Your objective: Give the listing again exactly, omitting its images.

-- Given information follows --

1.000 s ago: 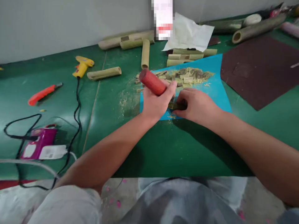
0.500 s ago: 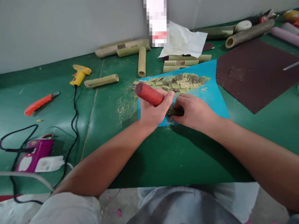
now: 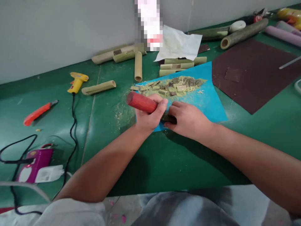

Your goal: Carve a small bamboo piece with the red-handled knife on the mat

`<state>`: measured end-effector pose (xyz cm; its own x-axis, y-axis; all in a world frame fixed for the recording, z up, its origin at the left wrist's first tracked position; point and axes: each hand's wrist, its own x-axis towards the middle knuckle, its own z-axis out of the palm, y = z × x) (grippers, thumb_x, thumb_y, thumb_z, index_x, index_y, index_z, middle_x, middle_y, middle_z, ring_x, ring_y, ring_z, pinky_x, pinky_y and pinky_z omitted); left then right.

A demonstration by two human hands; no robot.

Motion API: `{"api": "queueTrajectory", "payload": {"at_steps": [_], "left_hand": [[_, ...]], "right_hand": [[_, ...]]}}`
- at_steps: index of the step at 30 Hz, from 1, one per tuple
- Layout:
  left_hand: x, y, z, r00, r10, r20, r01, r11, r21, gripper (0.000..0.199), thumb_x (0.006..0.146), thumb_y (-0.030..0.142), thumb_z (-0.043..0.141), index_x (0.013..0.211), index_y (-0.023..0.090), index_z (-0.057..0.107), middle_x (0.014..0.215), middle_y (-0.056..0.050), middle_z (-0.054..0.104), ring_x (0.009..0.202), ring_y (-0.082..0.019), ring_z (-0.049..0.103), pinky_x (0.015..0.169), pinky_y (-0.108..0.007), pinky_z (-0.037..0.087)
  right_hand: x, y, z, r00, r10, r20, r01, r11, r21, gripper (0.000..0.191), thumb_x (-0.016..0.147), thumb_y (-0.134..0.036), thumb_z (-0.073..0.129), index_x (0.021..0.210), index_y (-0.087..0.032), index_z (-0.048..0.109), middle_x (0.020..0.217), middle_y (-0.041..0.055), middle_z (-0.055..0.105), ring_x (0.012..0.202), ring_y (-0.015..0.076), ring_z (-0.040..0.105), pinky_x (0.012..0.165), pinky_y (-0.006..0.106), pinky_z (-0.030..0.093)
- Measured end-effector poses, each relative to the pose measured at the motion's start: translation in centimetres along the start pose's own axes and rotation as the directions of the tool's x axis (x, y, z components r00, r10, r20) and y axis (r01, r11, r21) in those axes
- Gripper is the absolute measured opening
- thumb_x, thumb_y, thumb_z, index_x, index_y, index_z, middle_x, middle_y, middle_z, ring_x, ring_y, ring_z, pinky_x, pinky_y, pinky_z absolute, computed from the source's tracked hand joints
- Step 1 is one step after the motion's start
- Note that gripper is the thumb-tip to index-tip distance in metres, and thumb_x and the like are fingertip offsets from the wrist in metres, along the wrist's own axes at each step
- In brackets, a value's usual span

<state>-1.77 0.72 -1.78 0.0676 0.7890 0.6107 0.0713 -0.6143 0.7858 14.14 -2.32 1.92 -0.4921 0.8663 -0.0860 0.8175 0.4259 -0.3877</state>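
My left hand is closed around a tool with a thick red wooden handle. The handle leans up to the left, and its working end is hidden by my hands. Close beside it, my right hand grips a short dark greenish piece, perhaps bamboo, with fingers curled over it and thumb below. Both hands are over the near edge of a blue sheet. Just beyond them lies a heap of bamboo chips and shavings.
Cut bamboo tubes lie behind the heap. To the left are a yellow glue gun, an orange utility knife and a purple power strip with cords. A dark brown sheet covers the right side of the green table.
The whole view has shifted slightly. The red handle has tipped a little lower toward the left. Both hands keep their grips and stay close together.
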Motion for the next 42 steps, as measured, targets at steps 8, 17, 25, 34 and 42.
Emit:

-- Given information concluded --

Result for this task:
1.000 s ago: 
0.500 s ago: 
now: 

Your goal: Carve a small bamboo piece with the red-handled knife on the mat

`<state>`: measured end-effector pose (xyz cm; its own x-axis, y-axis; all in a world frame fixed for the recording, z up, its origin at the left wrist's first tracked position; point and axes: each hand's wrist, its own x-axis towards the middle knuckle, its own z-axis out of the palm, y = z × x) (grippers, thumb_x, thumb_y, thumb_z, index_x, index_y, index_z, middle_x, middle_y, middle_z, ring_x, ring_y, ring_z, pinky_x, pinky_y and pinky_z omitted); left then right.

A demonstration by two human hands; no robot.

Motion API: `{"api": "queueTrajectory", "payload": {"at_steps": [_], "left_hand": [[_, ...]], "right_hand": [[_, ...]]}}`
- at_steps: index of the step at 30 Hz, from 1, one per tuple
- Layout:
  left_hand: x, y, z, r00, r10, r20, r01, r11, r21, gripper (0.000..0.199), thumb_x (0.006..0.146), thumb_y (-0.030..0.142), thumb_z (-0.043..0.141), index_x (0.013..0.211), index_y (-0.023..0.090), index_z (-0.057..0.107), middle_x (0.014..0.215), middle_y (-0.056..0.050), middle_z (-0.054..0.104), ring_x (0.009..0.202), ring_y (-0.082..0.019), ring_z (-0.049..0.103), pinky_x (0.015..0.169), pinky_y (-0.108..0.007), pinky_z (-0.037..0.087)
  right_hand: x, y, z, r00, r10, r20, r01, r11, r21, gripper (0.000..0.191), thumb_x (-0.016..0.147), thumb_y (-0.134..0.036), thumb_z (-0.073..0.129), index_x (0.021..0.210), index_y (-0.087..0.032), index_z (-0.048..0.109), middle_x (0.020..0.217), middle_y (-0.041..0.055), middle_z (-0.055..0.105), ring_x (0.012..0.202), ring_y (-0.015..0.076), ring_z (-0.040..0.105), pinky_x (0.012..0.165), pinky_y (-0.006..0.106), pinky_z (-0.030..0.093)
- Measured end-effector poses, each relative to the pose measured at the motion's start: translation in centimetres along the start pose's own axes and rotation as the directions of the tool's x axis (x, y, z components r00, r10, r20) and y axis (r01, r11, r21) in those axes
- Gripper is the absolute measured opening
- thumb_x, thumb_y, thumb_z, index_x, index_y, index_z, middle_x, middle_y, middle_z, ring_x, ring_y, ring_z, pinky_x, pinky_y, pinky_z absolute, computed from the source's tracked hand joints
- Step 1 is one step after the motion's start
- Note that gripper is the thumb-tip to index-tip distance in metres, and thumb_x and the like are fingertip offsets from the wrist in metres, along the wrist's own axes at each step
- In brackets, a value's usual span

<state>-1.77 0.72 -1.78 0.0676 0.7890 0.6107 0.0713 -0.6143 0.7858 14.14 -2.32 1.92 -0.4921 0.8663 -0.0860 0.8175 0.4259 -0.3877</state>
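My left hand is closed around a tool with a thick red wooden handle. The handle leans up to the left, and its working end is hidden by my hands. Close beside it, my right hand grips a short dark greenish piece, perhaps bamboo, with fingers curled over it and thumb below. Both hands are over the near edge of a blue sheet. Just beyond them lies a heap of bamboo chips and shavings.
Cut bamboo tubes lie behind the heap. To the left are a yellow glue gun, an orange utility knife and a purple power strip with cords. A dark brown sheet covers the right side of the green table.
The whole view has shifted slightly. The red handle has tipped a little lower toward the left. Both hands keep their grips and stay close together.
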Motion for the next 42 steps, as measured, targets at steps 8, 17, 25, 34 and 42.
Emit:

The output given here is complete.